If you've ever wanted to do anything with the vast amount of data e621 holds, nothing compares to the daily database exports. Over the last year or so, I've slowly accumulated an extensive suite of homegrown software designed to ease parsing the idiosyncratic not-technically-CSV format the data is provided in, and today I voluntarily spent most of my Sunday rewriting most of what I had written and expanding its capabilities to handle every field available, even the boring ones. This is because I don't do drugs.

This supports every export currently available except the wiki. All functions are generator iterators which take a file handle, and return a dictionary object where the key names correspond to the first line of the file. The types of the values vary depending on the column.

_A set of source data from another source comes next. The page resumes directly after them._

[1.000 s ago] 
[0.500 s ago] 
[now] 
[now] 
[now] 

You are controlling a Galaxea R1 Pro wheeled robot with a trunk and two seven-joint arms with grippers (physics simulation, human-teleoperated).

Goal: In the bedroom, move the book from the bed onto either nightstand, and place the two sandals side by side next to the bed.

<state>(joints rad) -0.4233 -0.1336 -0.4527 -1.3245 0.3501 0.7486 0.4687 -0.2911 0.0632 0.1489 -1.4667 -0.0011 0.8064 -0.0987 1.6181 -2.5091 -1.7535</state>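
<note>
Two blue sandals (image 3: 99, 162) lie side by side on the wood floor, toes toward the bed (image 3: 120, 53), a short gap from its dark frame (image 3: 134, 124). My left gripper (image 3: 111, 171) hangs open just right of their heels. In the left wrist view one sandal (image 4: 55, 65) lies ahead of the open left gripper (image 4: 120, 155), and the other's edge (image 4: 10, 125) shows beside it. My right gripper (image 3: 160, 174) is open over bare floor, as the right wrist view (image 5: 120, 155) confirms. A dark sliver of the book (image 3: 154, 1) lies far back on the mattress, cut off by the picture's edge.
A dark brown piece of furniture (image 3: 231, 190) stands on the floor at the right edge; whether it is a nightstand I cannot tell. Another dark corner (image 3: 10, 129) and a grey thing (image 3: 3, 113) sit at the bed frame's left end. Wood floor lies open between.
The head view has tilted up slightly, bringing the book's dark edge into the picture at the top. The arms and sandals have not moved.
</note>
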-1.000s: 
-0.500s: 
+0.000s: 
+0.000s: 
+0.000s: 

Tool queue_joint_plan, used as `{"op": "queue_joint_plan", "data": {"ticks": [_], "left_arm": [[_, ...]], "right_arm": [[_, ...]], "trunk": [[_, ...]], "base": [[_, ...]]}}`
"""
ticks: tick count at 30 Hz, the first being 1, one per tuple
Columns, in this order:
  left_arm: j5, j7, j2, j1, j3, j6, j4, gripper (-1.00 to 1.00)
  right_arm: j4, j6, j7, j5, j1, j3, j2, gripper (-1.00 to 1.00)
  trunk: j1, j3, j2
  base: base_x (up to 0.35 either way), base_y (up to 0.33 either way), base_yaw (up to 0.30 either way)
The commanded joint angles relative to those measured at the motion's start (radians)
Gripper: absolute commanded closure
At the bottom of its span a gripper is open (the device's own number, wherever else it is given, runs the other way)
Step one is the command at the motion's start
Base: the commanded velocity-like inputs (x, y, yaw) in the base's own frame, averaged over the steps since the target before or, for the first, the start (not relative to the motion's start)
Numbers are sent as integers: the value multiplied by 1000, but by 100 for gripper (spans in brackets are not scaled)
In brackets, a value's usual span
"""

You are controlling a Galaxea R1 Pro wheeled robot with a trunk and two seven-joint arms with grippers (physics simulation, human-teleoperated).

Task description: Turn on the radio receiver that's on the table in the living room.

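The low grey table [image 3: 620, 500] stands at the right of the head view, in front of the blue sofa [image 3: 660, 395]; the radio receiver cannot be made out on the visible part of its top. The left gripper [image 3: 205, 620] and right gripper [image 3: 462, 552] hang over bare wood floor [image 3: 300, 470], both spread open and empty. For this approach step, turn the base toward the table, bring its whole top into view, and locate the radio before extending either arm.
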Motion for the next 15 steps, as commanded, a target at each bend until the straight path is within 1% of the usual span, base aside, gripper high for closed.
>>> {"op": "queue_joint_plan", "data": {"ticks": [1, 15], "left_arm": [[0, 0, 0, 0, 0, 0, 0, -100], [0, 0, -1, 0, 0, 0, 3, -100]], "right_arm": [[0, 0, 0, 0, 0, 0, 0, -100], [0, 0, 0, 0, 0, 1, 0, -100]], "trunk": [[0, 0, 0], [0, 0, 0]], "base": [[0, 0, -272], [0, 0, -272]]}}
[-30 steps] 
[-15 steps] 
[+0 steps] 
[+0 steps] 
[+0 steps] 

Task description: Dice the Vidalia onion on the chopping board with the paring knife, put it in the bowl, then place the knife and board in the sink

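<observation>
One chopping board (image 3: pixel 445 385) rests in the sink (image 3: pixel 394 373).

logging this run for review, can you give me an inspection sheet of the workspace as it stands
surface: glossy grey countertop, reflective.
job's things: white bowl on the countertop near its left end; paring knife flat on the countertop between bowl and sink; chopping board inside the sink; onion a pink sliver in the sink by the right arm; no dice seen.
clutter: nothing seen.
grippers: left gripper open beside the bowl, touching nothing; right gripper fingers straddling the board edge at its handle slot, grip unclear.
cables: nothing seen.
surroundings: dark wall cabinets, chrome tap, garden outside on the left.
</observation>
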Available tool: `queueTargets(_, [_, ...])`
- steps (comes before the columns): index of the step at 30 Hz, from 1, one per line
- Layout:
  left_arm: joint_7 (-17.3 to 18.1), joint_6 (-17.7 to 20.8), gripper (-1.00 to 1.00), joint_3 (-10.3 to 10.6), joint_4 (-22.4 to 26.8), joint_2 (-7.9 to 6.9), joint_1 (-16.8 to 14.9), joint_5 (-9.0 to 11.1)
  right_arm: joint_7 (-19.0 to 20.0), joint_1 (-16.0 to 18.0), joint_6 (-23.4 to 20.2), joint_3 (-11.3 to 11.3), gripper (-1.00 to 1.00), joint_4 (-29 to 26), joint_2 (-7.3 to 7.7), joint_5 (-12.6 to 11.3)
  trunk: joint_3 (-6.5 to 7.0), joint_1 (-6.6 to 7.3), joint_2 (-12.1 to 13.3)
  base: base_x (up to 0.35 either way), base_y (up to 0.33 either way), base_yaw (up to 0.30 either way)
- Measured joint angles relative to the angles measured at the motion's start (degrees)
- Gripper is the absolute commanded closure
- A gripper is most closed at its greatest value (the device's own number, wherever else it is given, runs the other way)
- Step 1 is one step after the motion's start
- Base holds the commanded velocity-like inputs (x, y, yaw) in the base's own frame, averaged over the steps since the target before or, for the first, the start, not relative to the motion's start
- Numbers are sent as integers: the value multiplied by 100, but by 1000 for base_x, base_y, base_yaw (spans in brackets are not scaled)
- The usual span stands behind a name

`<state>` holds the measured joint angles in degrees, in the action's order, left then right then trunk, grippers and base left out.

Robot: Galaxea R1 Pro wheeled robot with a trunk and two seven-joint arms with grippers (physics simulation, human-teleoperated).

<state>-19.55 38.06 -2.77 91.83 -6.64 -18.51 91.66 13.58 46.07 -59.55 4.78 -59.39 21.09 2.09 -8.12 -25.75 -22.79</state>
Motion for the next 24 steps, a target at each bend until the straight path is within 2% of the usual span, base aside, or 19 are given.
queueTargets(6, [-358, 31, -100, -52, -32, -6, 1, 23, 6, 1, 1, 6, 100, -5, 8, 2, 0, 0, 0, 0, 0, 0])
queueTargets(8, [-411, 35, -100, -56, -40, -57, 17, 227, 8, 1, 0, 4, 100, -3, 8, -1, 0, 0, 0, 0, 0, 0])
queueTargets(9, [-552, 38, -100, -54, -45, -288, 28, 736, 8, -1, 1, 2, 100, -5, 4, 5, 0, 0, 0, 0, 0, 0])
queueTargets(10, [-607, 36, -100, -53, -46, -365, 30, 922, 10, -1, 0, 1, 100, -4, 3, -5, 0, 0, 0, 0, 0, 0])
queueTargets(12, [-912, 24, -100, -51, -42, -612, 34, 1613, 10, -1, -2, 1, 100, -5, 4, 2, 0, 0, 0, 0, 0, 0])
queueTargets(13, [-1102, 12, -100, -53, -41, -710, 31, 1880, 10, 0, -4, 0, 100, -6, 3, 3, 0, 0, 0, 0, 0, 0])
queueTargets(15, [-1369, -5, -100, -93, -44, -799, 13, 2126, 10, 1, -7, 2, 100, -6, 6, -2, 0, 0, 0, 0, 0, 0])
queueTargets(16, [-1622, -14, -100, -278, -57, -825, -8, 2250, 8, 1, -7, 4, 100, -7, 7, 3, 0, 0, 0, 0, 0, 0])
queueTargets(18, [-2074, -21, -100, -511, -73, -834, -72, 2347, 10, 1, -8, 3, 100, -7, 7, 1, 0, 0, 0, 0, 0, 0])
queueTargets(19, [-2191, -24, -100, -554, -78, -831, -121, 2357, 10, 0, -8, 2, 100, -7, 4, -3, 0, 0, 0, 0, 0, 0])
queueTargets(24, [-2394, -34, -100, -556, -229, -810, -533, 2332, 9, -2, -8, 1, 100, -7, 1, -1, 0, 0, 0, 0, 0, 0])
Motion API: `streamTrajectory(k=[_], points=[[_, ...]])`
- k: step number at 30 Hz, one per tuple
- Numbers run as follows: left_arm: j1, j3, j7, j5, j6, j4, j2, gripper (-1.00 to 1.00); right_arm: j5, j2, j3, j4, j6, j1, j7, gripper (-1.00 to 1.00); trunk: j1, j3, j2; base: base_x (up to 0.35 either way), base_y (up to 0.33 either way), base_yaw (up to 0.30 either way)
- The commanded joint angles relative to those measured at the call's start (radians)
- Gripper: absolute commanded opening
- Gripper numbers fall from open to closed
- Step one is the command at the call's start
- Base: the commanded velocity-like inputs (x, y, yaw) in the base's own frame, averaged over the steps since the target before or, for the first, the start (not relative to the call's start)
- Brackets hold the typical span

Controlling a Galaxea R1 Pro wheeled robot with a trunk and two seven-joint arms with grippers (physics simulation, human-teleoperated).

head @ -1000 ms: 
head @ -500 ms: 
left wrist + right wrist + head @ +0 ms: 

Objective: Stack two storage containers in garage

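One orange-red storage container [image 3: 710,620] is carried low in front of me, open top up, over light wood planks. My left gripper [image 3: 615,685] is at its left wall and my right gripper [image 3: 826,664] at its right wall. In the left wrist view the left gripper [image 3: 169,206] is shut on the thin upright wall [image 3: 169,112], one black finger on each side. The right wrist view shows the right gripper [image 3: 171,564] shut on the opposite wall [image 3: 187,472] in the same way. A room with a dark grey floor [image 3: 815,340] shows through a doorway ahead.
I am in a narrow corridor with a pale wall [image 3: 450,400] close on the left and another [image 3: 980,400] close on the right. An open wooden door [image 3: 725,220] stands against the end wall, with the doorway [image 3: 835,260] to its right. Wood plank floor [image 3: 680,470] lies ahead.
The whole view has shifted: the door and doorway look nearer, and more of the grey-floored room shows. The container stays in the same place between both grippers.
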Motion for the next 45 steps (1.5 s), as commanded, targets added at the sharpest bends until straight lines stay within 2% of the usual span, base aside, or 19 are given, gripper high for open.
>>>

Some non-exhaustive notes:

  • Stuff like post IDs and fav counts are integers, or None where not applicable.
  • Datestamps use Python's datetime library, and also may be None for early entries.
  • Some fields have custom enums.
  • Tags are returned as a list of strings, and pool contents as a list of integers.
  • Boolean values (like is_deleted) may be True, False or None, because the early years of e621's database are full of Fun.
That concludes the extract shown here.